L’ultima sezione documenta il periodo in cui Artemisia si trasferisce, nel 1630, a Napoli, grazie ai rapporti maturati con Fernando Afán de Rivera, Duca di Alcalá e Viceré di Napoli, che nel 1629 ha acquistato tre dipinti della pittrice.Da Napoli, dove arriva con il fratello Francesco e la figlia Prudenzia, Artemisia intrattiene una fitta corrispondenza con Cassiano dal Pozzo, celebre erudito e suo committente, con il Duca di Modena Francesco I d’Este e con Ferdinando II de’ Medici, che ottengono suoi quadri, mentre Galileo Galilei e don Antonio Ruffo sono suoi consiglieri e mediatori. Se si esclude la parentesi inglese, quando nel 1638-39 si reca a Londra per lavorare col padre Orazio alla corte di re Carlo I, Artemisia non si sposterà mai da Napoli, dove produrrà molte opere con l’aiuto del fratello Francesco. Diventata la pittrice più celebre d’Europa, si circonda di allievi e collaboratori, dipingendo alcune pubbliche per la Cattedrale di Pozzuoli. Muore intorno al 1653, in una data ancora non confermata: la sua tomba nella Chiesa di San Giovanni Battista dei Fiorentini è andata perduta negli anni ’50 del Novecento, quando l’edificio è stato abbattuto per fare spazio ad un moderno condominio.

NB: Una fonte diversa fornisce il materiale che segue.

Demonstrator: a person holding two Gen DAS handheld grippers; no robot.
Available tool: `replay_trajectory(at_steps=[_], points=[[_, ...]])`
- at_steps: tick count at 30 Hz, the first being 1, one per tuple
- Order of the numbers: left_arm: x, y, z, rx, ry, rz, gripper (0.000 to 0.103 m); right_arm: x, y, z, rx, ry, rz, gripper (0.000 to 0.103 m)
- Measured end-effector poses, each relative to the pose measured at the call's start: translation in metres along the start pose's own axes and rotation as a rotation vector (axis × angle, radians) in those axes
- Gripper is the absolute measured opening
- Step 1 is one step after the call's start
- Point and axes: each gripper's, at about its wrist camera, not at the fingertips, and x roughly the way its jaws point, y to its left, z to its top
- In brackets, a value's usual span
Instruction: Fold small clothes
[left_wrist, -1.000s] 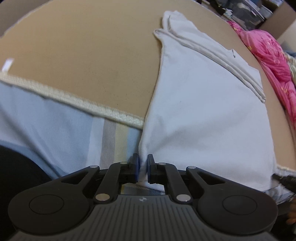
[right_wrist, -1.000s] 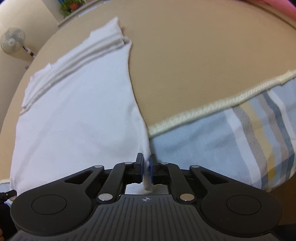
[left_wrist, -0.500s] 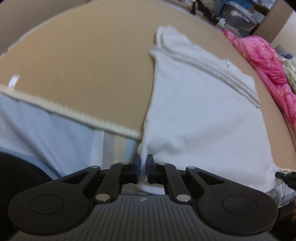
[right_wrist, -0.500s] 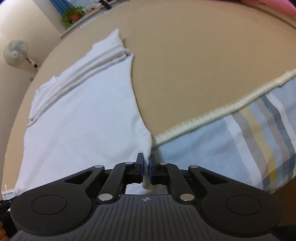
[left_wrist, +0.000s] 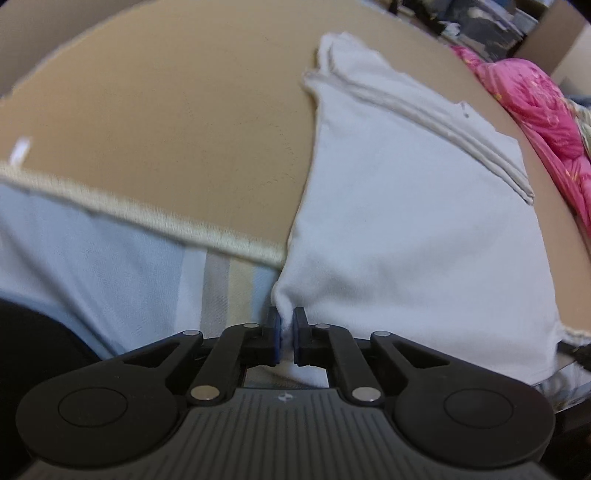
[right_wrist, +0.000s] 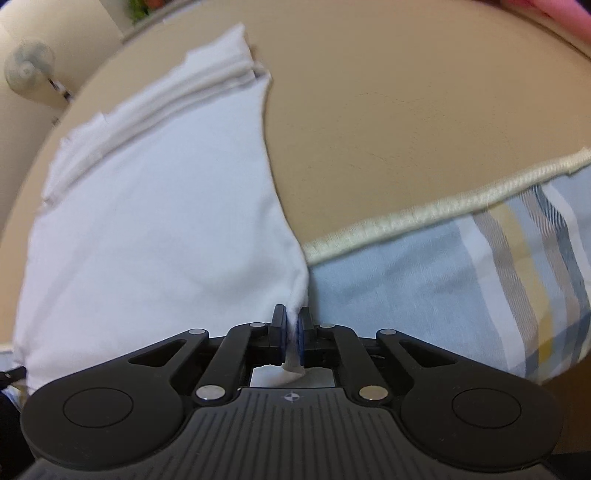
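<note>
While my left gripper (left_wrist: 285, 325) and right gripper (right_wrist: 291, 325) each clench a near corner of the white shirt (left_wrist: 406, 229) on the tan mat (left_wrist: 166, 129), I should carry both evenly toward the far hem.

Left hand-held gripper (left_wrist: 285, 325) and right hand-held gripper (right_wrist: 292, 325) both pinch white cloth, jaws nearly closed.
</note>
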Motion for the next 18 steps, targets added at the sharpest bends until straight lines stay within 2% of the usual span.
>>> replay_trajectory(at_steps=[2, 5, 6, 8, 11, 13, 15, 18], points=[[-0.003, -0.003, -0.001, 0.011, -0.014, 0.01, 0.007, -0.004, -0.004, 0.003, 0.026, -0.015, 0.014, 0.006], [0.003, 0.001, -0.003, -0.008, 0.026, 0.016, 0.008, -0.001, -0.008, 0.003, 0.054, 0.009, -0.005, 0.01], [0.005, 0.002, -0.003, -0.013, 0.038, 0.012, 0.008, 0.004, -0.006, 0.001, 0.045, 0.036, -0.012, 0.011], [0.006, 0.003, -0.003, -0.015, 0.041, 0.008, 0.008, 0.01, -0.002, -0.003, 0.007, 0.071, -0.016, 0.02], [0.006, 0.002, -0.004, -0.013, 0.042, 0.009, 0.008, 0.011, 0.004, -0.005, -0.031, 0.065, -0.034, 0.021], [0.006, 0.002, -0.004, -0.013, 0.042, 0.011, 0.008, 0.011, 0.002, -0.006, -0.018, 0.065, -0.031, 0.02], [0.006, 0.001, -0.004, -0.014, 0.041, 0.013, 0.008, 0.009, 0.002, -0.006, -0.017, 0.057, -0.038, 0.007], [0.004, 0.0, -0.006, -0.006, 0.035, 0.016, 0.008, 0.003, 0.0, -0.007, -0.013, 0.031, -0.025, 0.007]])
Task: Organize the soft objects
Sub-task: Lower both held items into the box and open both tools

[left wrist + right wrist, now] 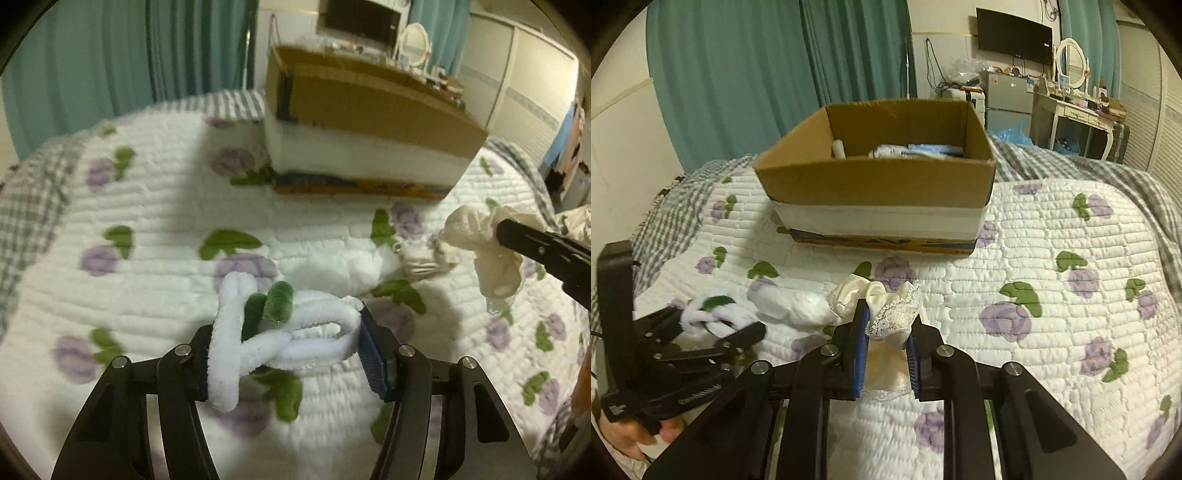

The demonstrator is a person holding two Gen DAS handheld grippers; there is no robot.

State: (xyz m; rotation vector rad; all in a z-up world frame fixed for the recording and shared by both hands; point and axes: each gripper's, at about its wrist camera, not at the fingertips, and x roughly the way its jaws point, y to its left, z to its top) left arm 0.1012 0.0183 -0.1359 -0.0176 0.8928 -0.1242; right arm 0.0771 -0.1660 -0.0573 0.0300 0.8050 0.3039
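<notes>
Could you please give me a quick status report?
Left gripper shut on white chenille toy. Right gripper shut on cream lace cloth. Cardboard box ahead, path clear.

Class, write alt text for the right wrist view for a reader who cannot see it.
The right gripper is shut on a cream lace-trimmed cloth above a floral quilt. An open cardboard box stands beyond; the left gripper holds a white and green knotted toy.

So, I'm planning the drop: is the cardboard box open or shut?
Open. The right wrist view looks over the cardboard box rim to its inside wall, with white and blue soft items lying inside; no lid covers them.
</notes>
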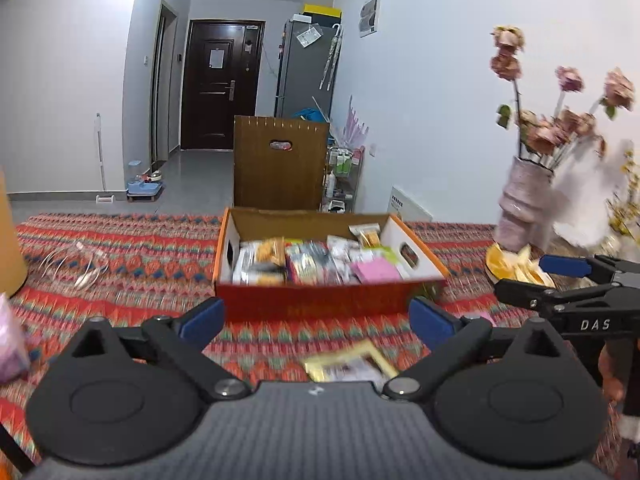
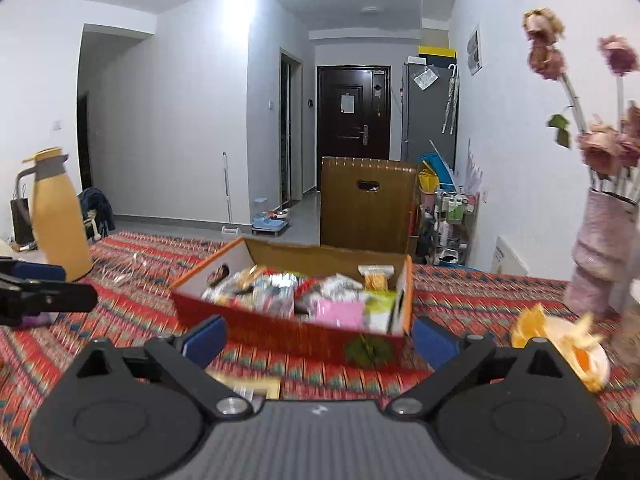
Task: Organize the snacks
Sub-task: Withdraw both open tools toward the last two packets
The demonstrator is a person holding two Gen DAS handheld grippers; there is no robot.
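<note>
An open orange cardboard box filled with several snack packets sits on the patterned tablecloth; it also shows in the right wrist view. My left gripper is open and empty, just in front of the box. A gold-edged snack packet lies on the cloth below its fingers, and it also shows in the right wrist view. My right gripper is open and empty, near the box's front right corner. It shows at the right in the left wrist view.
A pink vase of dried flowers stands at the right, with a plate of yellow wrappers beside it. A yellow thermos jug stands at the far left. A clear plastic wrapper lies left of the box.
</note>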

Un evento importante è l’esposizione dell’Allegoria dell’Inclinazione, dipinto da Artemisia per Casa Buonarroti di Firenze: un autoritratto senza veli - che solo in seguito verrà coperto da un drappo dipinto - in cui la pittrice si raffigura come l’ispirazione che ha guidato l’intera opera di Michelangelo. La tela, dal 1616 sul soffitto di una delle sale di Casa Buonarroti, è esposta per la prima volta in una mostra fuori dalla sua sede naturale.

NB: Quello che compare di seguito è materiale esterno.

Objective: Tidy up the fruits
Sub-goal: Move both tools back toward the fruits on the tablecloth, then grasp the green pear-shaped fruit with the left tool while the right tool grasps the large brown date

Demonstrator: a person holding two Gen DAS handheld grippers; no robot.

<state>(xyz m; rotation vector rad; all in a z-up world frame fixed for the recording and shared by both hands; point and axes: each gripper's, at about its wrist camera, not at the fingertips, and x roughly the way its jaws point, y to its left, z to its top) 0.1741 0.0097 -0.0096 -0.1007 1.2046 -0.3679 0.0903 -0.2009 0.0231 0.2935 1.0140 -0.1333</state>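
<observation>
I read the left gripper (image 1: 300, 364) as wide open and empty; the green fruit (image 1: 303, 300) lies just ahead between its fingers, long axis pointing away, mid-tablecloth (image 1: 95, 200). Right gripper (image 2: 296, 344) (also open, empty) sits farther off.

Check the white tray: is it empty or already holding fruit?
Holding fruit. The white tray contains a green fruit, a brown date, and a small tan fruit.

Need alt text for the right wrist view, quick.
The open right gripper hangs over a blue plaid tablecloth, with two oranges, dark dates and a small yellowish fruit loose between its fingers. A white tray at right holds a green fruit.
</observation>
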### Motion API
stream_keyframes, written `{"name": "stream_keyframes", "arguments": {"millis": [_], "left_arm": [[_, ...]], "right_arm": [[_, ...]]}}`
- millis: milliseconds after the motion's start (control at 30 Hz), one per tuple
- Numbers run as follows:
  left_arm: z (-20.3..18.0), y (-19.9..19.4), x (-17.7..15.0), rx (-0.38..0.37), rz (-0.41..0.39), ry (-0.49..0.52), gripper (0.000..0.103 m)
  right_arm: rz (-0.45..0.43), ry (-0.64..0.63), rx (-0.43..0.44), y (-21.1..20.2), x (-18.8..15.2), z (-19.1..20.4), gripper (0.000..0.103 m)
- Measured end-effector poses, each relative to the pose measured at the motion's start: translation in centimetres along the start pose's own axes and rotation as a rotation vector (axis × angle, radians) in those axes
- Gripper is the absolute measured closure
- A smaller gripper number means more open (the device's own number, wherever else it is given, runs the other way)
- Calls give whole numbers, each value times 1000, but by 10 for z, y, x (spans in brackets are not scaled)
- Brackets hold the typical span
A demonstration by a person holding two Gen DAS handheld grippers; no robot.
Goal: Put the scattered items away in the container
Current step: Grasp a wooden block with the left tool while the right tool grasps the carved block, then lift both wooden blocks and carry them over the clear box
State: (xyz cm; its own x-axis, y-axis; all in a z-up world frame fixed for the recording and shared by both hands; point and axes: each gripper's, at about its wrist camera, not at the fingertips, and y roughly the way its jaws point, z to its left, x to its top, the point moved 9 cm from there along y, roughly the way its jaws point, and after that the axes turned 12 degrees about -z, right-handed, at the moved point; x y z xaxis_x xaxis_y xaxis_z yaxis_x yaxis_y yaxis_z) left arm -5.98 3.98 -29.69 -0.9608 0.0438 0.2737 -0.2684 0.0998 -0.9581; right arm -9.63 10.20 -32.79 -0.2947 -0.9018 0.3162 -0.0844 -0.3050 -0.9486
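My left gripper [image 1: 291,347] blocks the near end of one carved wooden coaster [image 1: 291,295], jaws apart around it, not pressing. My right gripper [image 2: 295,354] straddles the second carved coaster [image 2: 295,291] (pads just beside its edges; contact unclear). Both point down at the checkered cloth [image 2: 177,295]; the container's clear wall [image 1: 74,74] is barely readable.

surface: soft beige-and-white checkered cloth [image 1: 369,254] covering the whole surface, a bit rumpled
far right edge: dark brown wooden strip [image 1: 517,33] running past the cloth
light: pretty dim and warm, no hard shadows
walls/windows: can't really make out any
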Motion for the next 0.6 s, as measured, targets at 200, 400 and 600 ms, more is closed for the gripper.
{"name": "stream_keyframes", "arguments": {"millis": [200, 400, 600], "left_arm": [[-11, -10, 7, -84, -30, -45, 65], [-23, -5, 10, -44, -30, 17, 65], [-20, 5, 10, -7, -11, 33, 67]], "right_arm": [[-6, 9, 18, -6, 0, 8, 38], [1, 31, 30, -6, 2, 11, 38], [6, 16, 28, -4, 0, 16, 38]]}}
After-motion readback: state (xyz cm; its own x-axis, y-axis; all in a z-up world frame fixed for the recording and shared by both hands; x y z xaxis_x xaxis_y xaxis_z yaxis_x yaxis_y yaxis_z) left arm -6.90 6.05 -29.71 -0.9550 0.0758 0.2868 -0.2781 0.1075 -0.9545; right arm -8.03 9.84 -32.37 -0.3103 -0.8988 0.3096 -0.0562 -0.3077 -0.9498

Artemisia fu protagonista del primo processo mediatico della storia, in cui i giudici insinuavano che se era stata stuprata è perché se lo era anche cercato. Niente di nuovo sotto il sole, visto che purtroppo a distanza di quattrocento anni le notizie di cronaca parlano spesso di stupri e femminicidi. Artemisia, dopo aver vinto il processo, diventa l’artista più richiesta nelle corti d’Europa, viaggia da una città all’altra, si sposta a Firenze, Venezia, Londra, Napoli, ha un marito di facciata e un amante che non nasconde, ha quattro figli; diventa una donna realizzata, anticipando di molto i tempi moderni.